Making a living in different cities didn’t feel right for McFadden. He wished the money he was earning could’ve gone back to help his hometown, where he wanted to raise his daughter.
When he looked into returning home, McFadden learned about up and coming jobs in renewable energy. He found a job with a company that makes commercial-scale solar energy affordable to schools, hospitals, businesses and local governments in the Mid-Atlantic and Southeast regions.
McFadden loves to work for a company that’s creating jobs with livable wages that support families and encourage young people to stay in town.
“These aren’t just flash-in-the-pan jobs,” he said. “These are going to be jobs that people are going to be able to make careers out of by building these systems, operating and maintaining them.”
Renewable energy companies working in the region along with his are also working with community colleges to help create internships and training programs.
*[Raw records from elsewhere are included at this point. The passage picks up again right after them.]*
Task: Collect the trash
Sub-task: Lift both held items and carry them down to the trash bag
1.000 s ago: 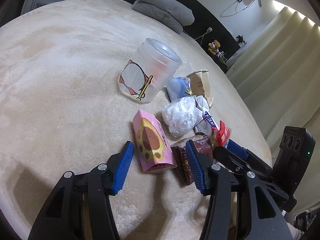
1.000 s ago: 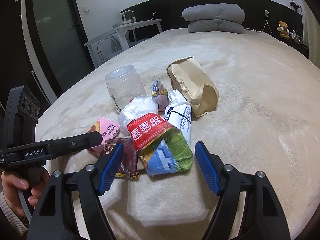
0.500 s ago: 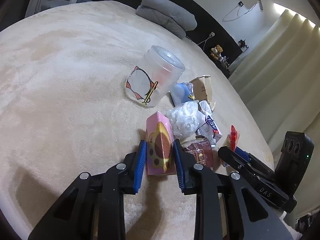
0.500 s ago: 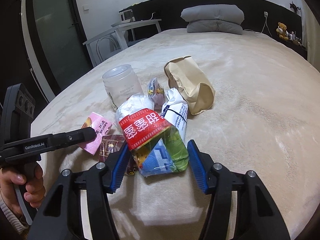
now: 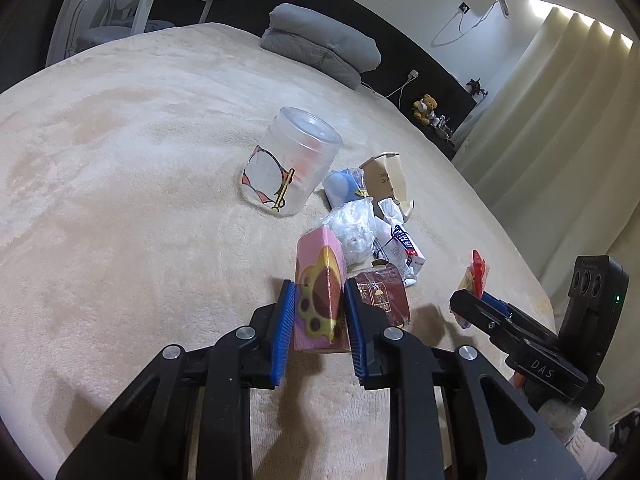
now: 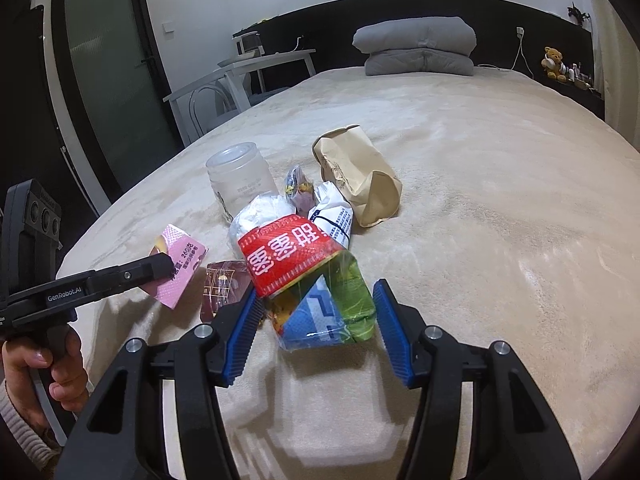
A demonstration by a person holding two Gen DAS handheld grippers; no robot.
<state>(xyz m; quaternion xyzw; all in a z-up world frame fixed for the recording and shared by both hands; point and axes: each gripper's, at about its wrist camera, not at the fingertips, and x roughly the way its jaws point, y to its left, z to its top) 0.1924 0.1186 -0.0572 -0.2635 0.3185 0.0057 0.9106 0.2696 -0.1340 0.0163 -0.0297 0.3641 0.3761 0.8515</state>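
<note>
My left gripper (image 5: 318, 320) is shut on a pink carton with a paw print (image 5: 320, 292) and holds it upright just above the beige bed cover (image 5: 120, 200). In the right wrist view the same carton (image 6: 182, 258) sticks out of the left gripper's tip. My right gripper (image 6: 316, 304) is shut on a red, blue and green snack bag (image 6: 316, 288), raised off the cover with a shadow under it. Behind them lie a dark red packet (image 5: 382, 296), crumpled white plastic (image 5: 354, 228), a white and blue wrapper (image 6: 334, 216), a brown paper bag (image 6: 356, 180) and a clear plastic jar (image 5: 294, 168).
Folded grey pillows (image 5: 320, 44) rest at the head of the bed. A white desk and chair (image 6: 240, 80) stand past the bed's left side, curtains (image 5: 540, 120) on the other. A person's hand (image 6: 48, 364) grips the left tool's handle.
The left jaws closed on the pink carton and stood it up off the cover. The right jaws narrowed onto the snack bag and lifted it slightly.
</note>
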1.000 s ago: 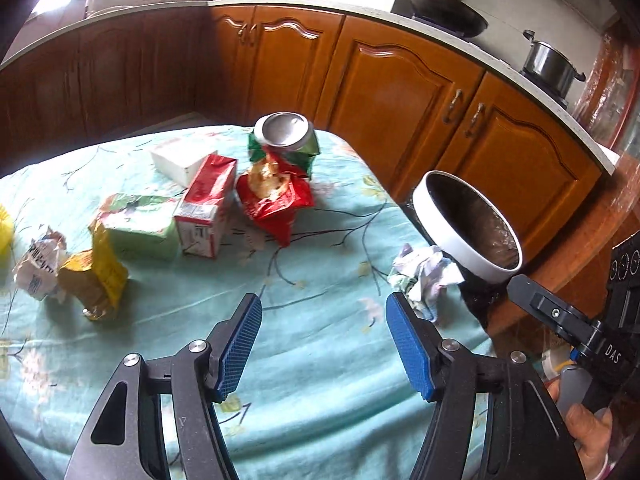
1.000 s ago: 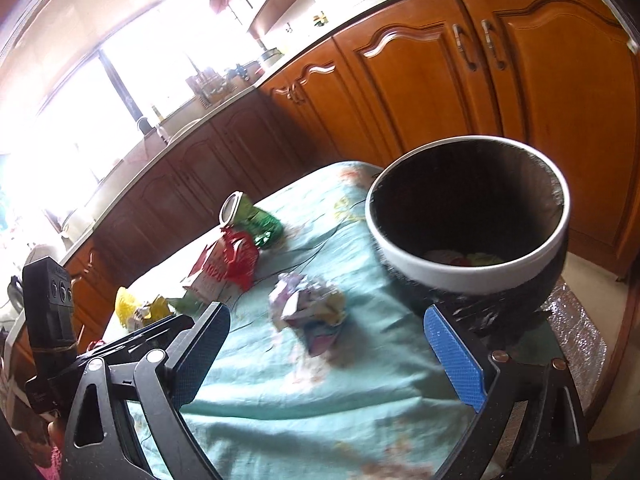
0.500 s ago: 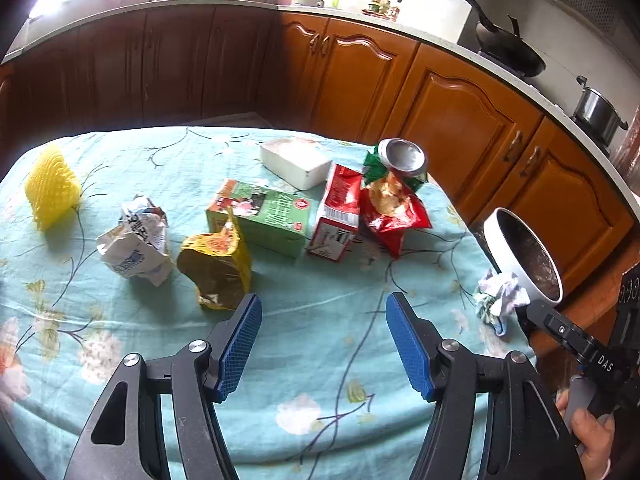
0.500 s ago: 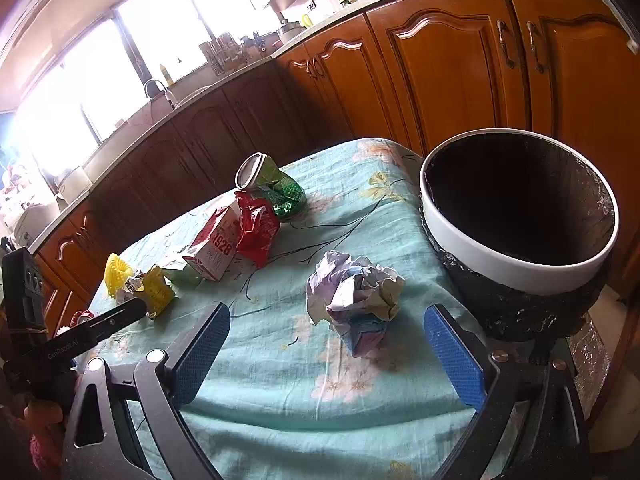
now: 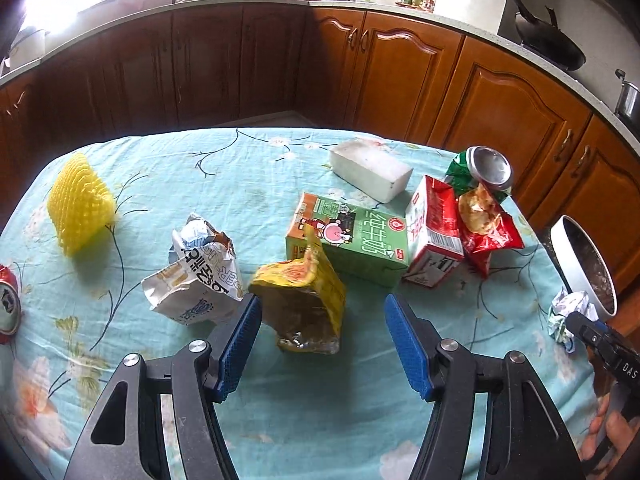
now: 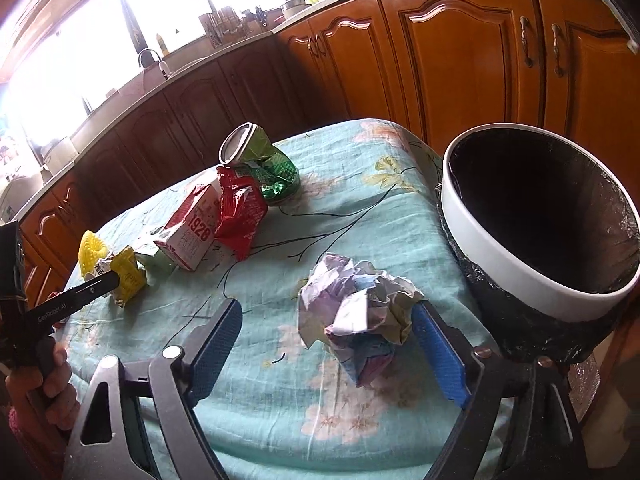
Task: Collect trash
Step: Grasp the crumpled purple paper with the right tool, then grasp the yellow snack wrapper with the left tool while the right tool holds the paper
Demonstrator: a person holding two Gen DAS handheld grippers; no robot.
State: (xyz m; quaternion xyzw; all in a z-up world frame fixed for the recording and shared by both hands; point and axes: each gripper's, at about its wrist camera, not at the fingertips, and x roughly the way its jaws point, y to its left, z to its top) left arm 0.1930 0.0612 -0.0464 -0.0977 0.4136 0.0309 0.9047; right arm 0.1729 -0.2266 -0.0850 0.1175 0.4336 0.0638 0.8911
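A crumpled ball of white and lilac paper is framed between the blue pads of the right gripper, whose jaws have just been closing around it; the right pad appears to touch the wad while a clear gap is left at the left pad, so no grip is yet made. The wad lies near the right edge of the table covered in a pale green floral cloth, just beside the white-rimmed, black-lined waste bin. Being a loose lump, it shows no clear long axis or heading. It is judged that one-sided contact could push the light paper sideways off the table edge. The left gripper is held open and empty over a crumpled yellow snack wrapper nearer the table's middle.
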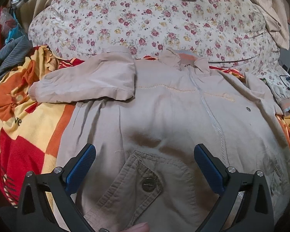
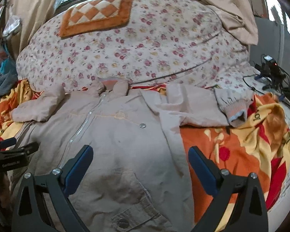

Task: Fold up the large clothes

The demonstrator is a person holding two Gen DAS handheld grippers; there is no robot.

They’re employing long-time skilled professionals, like electricians and construction workers. He thinks the region is well suited to continue its legacy as an energy producer.
“Why not take advantage of what we’ve done in the past?” he said. “We’ve got areas that have been stripmined where the land is useless. We can take that land and put something that makes somebody’s house light up… that powers their computer. Whatever it is, we can still be an energy powerhouse.”
Creating a livable and brighter future for his daughter also motivates his work in solar energy. “Climate change is real,” he said, “and we need to make the world a better place for not only our children but also our great, great grandchildren… so that the world is not 100 degrees on average and the ice caps aren’t melted.”
“Climate change is real, and we need to make the world a better place for not only our children but also our great, great grandchildren”
His company will soon install solar panels at his 9-year-old daughter’s school. McFadden’s face lights up at the thought of his little girl looking up at the solar panels at her school. He knows his daughter will feel proud and “know that her dad helped make it happen.”